Ignoring the pictures, copy the data exactly.

=== DATASET EXTRACT ===

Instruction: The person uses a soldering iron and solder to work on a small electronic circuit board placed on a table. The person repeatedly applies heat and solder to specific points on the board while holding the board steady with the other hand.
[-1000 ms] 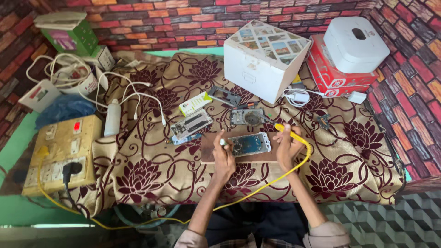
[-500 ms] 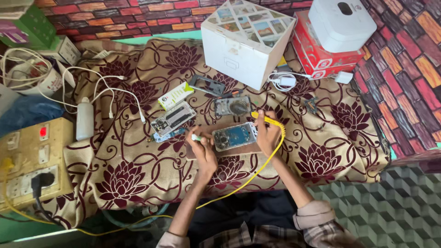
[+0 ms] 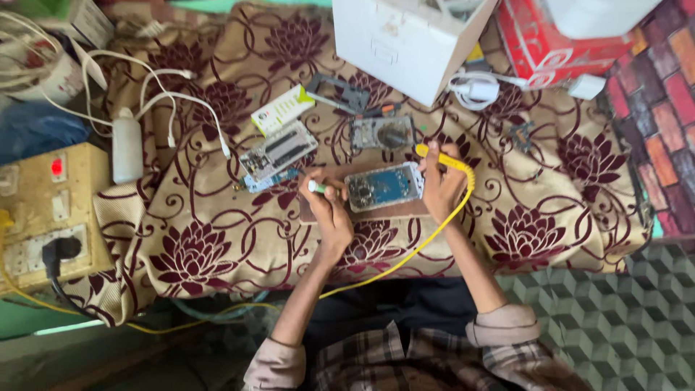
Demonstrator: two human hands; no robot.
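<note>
An opened phone (image 3: pixel 383 185) with its blue circuit board showing lies on a small brown mat on the flowered cloth (image 3: pixel 217 239). My left hand (image 3: pixel 329 205) sits just left of it, fingers closed on a small white and green tool (image 3: pixel 316 187). My right hand (image 3: pixel 439 182) is at the phone's right end and grips a yellow-handled tool (image 3: pixel 441 157); its yellow cord (image 3: pixel 405 253) runs down toward my lap.
Two more phone parts (image 3: pixel 279 150) (image 3: pixel 382 133) lie behind the phone. A white box (image 3: pixel 405 43) and a red box (image 3: pixel 557 43) stand at the back. A yellow switchboard (image 3: pixel 43 210) with a black plug is left, beside white cables (image 3: pixel 156 87) and a white bottle (image 3: pixel 127 150).
The view has moved closer and shifted over the cloth. Both hands stay at the two ends of the opened phone with the same tools.
</note>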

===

## ANSWER TO THE EXERCISE
Instruction: The person uses a soldering iron and solder to work on a small electronic circuit board placed on a table. The person repeatedly applies heat and solder to specific points on the board while holding the board steady with the other hand.
[-1000 ms] 
[-500 ms] 
[+0 ms] 
Demonstrator: two human hands; no robot.
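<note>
An opened phone (image 3: pixel 383 185) with its blue circuit board showing lies on a small brown mat on the flowered cloth (image 3: pixel 217 239). My left hand (image 3: pixel 329 205) sits just left of it, fingers closed on a small white and green tool (image 3: pixel 316 187). My right hand (image 3: pixel 439 182) is at the phone's right end and grips a yellow-handled tool (image 3: pixel 441 157); its yellow cord (image 3: pixel 405 253) runs down toward my lap.
Two more phone parts (image 3: pixel 279 150) (image 3: pixel 382 133) lie behind the phone. A white box (image 3: pixel 405 43) and a red box (image 3: pixel 557 43) stand at the back. A yellow switchboard (image 3: pixel 43 210) with a black plug is left, beside white cables (image 3: pixel 156 87) and a white bottle (image 3: pixel 127 150).
The view has moved closer and shifted over the cloth. Both hands stay at the two ends of the opened phone with the same tools.
</note>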

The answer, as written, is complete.